§ **Aim of the exercise**
Lines containing "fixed" should be pulled from the material below.

§ **Data records**
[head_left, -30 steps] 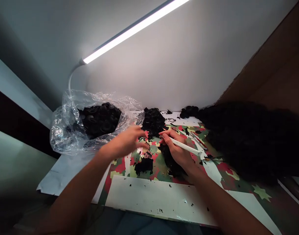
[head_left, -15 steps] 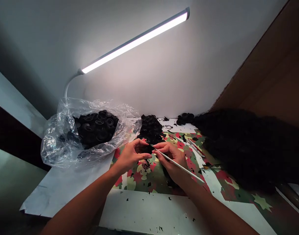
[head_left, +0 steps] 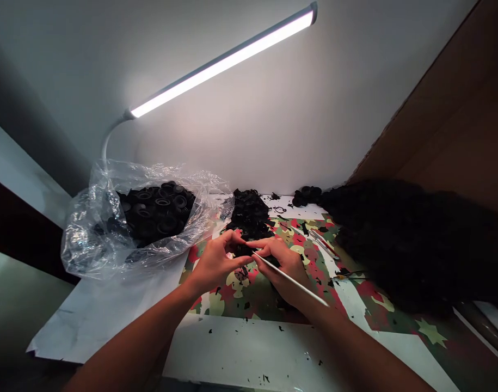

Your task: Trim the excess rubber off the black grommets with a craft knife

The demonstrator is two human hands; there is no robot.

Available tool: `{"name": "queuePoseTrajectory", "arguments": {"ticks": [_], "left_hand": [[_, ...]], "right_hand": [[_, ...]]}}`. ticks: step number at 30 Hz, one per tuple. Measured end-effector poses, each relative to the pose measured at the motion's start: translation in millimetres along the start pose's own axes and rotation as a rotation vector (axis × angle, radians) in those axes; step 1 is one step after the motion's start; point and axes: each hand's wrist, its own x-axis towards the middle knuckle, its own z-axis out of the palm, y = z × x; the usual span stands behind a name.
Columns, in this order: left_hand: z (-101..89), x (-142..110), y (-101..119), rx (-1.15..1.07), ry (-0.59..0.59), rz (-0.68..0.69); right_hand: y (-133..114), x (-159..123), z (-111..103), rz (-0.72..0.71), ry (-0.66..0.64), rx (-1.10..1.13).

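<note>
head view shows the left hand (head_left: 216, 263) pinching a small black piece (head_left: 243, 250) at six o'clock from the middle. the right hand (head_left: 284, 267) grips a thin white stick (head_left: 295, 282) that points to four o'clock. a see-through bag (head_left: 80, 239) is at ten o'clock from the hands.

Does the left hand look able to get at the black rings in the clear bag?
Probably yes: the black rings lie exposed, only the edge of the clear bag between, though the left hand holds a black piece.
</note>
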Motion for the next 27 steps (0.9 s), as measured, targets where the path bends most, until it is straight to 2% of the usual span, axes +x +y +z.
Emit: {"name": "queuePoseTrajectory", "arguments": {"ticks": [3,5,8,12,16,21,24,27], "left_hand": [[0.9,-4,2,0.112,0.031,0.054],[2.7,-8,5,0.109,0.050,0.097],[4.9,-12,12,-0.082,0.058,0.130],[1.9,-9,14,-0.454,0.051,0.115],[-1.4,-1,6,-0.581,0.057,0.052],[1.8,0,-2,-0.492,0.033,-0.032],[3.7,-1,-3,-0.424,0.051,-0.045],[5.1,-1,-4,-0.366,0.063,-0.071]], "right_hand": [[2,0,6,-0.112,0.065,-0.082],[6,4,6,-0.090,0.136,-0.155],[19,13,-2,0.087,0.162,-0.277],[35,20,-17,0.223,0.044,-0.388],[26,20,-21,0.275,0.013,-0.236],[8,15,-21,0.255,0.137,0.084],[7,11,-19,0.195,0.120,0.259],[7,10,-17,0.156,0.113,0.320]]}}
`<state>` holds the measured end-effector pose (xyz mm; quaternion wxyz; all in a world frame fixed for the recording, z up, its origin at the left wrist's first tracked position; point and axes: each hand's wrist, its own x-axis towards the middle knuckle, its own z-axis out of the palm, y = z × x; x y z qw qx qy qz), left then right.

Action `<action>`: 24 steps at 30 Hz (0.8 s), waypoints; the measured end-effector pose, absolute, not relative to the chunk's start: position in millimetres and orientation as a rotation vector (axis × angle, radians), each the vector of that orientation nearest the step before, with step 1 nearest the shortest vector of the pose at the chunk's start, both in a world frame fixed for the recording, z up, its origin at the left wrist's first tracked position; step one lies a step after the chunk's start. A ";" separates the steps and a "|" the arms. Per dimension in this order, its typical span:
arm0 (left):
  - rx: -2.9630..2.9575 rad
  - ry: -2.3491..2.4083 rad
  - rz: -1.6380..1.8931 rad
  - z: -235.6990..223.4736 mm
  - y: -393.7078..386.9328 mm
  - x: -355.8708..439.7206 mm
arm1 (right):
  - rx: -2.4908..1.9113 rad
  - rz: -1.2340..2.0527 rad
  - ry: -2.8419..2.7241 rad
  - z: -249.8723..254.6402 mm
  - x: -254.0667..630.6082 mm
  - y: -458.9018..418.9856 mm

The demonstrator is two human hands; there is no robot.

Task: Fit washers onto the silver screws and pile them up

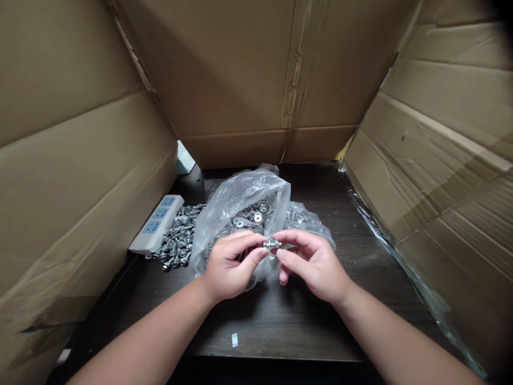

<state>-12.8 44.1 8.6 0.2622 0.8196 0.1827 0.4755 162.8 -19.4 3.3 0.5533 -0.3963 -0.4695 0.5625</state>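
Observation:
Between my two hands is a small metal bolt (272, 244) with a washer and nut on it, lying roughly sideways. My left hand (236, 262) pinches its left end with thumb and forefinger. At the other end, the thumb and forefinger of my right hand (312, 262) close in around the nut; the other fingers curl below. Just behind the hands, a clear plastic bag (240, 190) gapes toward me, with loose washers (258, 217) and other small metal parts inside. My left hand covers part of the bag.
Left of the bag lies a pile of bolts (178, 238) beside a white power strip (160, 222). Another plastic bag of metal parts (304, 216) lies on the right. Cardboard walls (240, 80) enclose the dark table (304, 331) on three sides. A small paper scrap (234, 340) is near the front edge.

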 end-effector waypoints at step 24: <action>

§ **Result of the exercise**
`<state>` holds the measured end-effector pose (xyz mm; quaternion wxyz; all in a world frame fixed for the recording, z up, its origin at the left wrist's first tracked position; point and axes: each hand's wrist, its own x-axis towards the middle knuckle, its own z-axis out of the palm, y = z × x; x y z qw qx qy qz), left then right.
Action `<action>`: 24 steps at 30 Hz (0.8 s), waypoints; the measured end-effector pose, absolute, not relative to the chunk's start: position in millimetres and orientation as a rotation vector (axis × angle, radians), each the vector of that orientation nearest the step before, with step 1 nearest the shortest vector of the pose at the chunk's start, both in a world frame fixed for the recording, z up, its origin at the left wrist's first tracked position; step one lies a step after the chunk's start. A ";" separates the steps and a "|" the arms. Per dimension in this order, its typical span:

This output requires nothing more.